■ **TASK TO COMPLETE**
Which of the lines below hold the word "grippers"? Pull each of them out.

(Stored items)
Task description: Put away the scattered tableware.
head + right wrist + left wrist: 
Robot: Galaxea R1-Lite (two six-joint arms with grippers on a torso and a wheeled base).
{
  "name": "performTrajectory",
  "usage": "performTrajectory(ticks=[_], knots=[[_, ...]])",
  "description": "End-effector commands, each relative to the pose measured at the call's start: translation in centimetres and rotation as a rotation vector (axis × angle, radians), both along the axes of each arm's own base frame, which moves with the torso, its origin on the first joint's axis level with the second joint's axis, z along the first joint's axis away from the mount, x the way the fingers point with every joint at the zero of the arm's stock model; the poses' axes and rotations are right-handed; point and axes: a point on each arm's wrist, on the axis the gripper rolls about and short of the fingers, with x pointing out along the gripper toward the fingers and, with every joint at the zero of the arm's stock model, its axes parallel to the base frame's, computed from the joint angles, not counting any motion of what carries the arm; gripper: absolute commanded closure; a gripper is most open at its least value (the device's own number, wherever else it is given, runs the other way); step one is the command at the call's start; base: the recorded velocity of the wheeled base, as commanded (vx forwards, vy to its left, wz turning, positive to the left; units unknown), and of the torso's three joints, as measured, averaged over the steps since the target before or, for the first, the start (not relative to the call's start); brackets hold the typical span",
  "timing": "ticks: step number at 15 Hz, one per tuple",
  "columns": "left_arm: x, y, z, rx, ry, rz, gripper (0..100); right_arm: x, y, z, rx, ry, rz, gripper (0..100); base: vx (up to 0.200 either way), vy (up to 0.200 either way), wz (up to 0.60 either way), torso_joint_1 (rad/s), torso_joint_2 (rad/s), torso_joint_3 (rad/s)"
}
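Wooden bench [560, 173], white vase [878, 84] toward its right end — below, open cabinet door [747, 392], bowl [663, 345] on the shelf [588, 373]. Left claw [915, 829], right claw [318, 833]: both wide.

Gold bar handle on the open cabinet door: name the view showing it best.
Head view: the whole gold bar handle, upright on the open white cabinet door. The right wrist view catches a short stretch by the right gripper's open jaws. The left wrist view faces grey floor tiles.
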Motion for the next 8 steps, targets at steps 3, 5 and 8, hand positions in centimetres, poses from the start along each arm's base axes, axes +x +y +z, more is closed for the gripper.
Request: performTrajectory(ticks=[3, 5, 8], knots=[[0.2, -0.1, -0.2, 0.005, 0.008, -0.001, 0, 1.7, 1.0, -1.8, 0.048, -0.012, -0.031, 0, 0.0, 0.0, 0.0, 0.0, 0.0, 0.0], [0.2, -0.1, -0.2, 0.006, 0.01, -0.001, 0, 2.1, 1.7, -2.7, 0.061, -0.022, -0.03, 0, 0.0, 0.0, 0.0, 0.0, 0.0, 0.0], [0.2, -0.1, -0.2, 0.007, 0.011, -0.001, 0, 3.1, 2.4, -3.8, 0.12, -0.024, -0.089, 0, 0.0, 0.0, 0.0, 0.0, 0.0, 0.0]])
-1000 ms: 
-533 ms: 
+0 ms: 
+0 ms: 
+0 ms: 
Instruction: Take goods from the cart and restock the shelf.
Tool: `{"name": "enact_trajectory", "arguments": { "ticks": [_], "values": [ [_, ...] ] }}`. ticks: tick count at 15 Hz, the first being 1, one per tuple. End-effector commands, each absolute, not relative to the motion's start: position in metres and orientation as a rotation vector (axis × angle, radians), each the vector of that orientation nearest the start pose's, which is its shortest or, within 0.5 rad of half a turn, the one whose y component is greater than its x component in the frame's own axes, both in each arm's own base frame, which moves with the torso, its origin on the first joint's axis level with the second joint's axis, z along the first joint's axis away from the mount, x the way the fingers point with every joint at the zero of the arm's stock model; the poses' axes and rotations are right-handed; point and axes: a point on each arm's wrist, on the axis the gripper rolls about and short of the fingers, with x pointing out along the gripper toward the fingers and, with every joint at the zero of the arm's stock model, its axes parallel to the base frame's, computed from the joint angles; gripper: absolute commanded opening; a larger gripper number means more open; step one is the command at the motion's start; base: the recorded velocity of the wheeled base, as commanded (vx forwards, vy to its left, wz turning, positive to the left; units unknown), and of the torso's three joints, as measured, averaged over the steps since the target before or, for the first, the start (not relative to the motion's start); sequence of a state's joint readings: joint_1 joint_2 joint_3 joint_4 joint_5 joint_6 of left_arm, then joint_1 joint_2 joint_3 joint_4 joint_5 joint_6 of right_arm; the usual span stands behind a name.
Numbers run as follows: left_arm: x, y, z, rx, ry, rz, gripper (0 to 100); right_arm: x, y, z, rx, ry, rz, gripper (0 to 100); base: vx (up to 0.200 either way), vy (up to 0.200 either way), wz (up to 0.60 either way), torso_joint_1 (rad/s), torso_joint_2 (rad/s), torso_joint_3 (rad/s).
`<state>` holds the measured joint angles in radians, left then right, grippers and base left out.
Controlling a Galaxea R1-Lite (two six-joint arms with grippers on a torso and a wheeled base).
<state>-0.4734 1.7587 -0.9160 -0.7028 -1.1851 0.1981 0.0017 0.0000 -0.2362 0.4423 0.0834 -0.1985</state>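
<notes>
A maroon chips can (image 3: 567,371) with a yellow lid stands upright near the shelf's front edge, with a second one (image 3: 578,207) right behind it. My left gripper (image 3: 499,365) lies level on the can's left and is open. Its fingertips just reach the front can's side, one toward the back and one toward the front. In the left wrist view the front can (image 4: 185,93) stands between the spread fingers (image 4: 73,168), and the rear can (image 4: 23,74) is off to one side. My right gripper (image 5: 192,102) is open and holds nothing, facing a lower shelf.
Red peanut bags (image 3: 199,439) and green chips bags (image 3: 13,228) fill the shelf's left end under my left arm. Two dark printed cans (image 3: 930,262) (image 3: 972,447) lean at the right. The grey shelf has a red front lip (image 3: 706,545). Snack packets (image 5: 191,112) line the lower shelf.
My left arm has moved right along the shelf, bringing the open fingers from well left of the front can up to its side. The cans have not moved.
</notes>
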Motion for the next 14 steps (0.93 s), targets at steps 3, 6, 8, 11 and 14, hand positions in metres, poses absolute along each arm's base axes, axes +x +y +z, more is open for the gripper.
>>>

■ **EXERCISE ANSWER**
Robot: Galaxea R1-Lite (two six-joint arms with grippers on a torso and a wheeled base).
`<state>` holds the measured joint angles in radians, left then right, grippers and base left out.
Controlling a Galaxea R1-Lite (two six-joint arms with grippers on a torso and a wheeled base).

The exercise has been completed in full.